Il disposto della L. n. 898 del 1970, art. 9, e successive
modificazioni, prevede la modificabilità delle sentenze di divorzio
in relazione alla sopravvenienza di “giustificati motivi”, intesi come
circostanze che abbiano alterato l’assetto economico fra le parti, o
di relazione con i figli, e non come circostanze che sarebbero state
impeditive della emanazione della sentenza di divorzio e
dell’attribuzione dell’assegno, le quali non sono idonee ad incidere
sul giudicato se non nei limiti in cui sono utilizzabili attraverso il
rimedio della revocazione.

Sentenza 11 febbraio 2008, n.3186

La domanda di divorzio, così come quella di separazione (Cass. 6
marzo 2003, n. 3339), ha un oggetto diverso dalla domanda relativa
alla declaratoria di nullità del matrimonio, sia che questa sia stata
proposta dinanzi ai tribunali ecclesiastici, sia che sia stata
proposta dinanzi al Giudice statuale. Occorre inoltre sottolineare
come la Corte di Cassazione, con la sentenza n. 4402 del 2001 (alla
quale si è successivamente conformata Cass. 4 marzo 2005, n. 4795)
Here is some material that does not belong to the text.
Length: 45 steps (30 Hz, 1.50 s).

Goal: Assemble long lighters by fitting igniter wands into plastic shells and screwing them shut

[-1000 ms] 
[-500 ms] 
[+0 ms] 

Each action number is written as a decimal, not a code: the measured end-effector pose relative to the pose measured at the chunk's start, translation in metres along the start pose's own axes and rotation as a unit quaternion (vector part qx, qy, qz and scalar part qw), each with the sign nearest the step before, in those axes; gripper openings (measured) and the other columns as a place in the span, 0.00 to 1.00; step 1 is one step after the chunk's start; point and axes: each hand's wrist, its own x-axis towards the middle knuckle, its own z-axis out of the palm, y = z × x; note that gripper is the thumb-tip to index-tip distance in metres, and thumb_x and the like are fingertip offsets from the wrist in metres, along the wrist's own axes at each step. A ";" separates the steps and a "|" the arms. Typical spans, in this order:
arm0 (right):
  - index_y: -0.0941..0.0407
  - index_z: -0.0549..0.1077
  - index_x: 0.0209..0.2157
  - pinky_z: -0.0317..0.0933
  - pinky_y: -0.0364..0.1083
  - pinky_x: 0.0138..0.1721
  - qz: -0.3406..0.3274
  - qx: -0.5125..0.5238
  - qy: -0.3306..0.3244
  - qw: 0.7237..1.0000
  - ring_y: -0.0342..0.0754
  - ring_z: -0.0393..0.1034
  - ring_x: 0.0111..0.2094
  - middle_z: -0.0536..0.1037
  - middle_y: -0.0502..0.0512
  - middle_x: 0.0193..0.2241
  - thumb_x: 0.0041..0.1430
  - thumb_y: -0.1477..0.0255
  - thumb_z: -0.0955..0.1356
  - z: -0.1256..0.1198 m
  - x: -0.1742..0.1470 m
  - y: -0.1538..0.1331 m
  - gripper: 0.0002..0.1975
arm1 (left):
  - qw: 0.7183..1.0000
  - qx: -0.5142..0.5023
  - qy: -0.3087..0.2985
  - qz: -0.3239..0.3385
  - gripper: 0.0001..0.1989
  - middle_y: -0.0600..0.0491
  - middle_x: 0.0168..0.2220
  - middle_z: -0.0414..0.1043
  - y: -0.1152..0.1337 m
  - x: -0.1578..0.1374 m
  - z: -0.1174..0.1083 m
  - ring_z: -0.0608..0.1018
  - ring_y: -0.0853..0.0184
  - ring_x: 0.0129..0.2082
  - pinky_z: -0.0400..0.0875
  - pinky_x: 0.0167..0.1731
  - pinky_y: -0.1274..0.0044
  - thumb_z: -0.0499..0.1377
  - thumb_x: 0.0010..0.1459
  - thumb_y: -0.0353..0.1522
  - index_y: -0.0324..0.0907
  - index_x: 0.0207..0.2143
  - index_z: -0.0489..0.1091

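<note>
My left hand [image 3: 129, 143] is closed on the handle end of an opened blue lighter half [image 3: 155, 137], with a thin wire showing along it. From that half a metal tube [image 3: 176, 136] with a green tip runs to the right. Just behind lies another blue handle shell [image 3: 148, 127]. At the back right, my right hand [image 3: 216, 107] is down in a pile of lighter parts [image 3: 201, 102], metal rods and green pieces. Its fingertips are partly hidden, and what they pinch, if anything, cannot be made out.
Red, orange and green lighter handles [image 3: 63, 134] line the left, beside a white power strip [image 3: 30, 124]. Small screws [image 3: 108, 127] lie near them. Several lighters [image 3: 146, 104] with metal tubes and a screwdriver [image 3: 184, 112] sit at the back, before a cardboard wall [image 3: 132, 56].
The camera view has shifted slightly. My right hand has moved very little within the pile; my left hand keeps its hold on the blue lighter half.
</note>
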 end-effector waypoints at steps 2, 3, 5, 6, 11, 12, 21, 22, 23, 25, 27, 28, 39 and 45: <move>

abbia espressamente affermato che la domanda di divorzio ha causa
petendi e petitum diversi da quelli della domanda di nullità del
matrimonio, cosicchè ove nel giudizio di divorzio le parti non
introducano esplicitamente questioni relative all’esistenza e alla
validità del vincolo – che darebbero luogo a questioni incidenti
sullo status delle persone, e quindi da decidere necessariamente, ai
sensi dell’art. 34 c.p.c., con efficacia di giudicato – l’esistenza e
la validità del matrimonio costituiscono un presupposto della
pronuncia di divorzio, ma non formano oggetto di specifico
accertamento suscettibile di determinare la formazione di un
giudicato. Per questa ragione la proposizione di una domanda di
divorzio, investendo il matrimonio – rapporto e non il matrimonio –
atto, non costituisce ostacolo alla delibabilità delle sentenze
ecclesiastiche di nullità del matrimonio concordatario.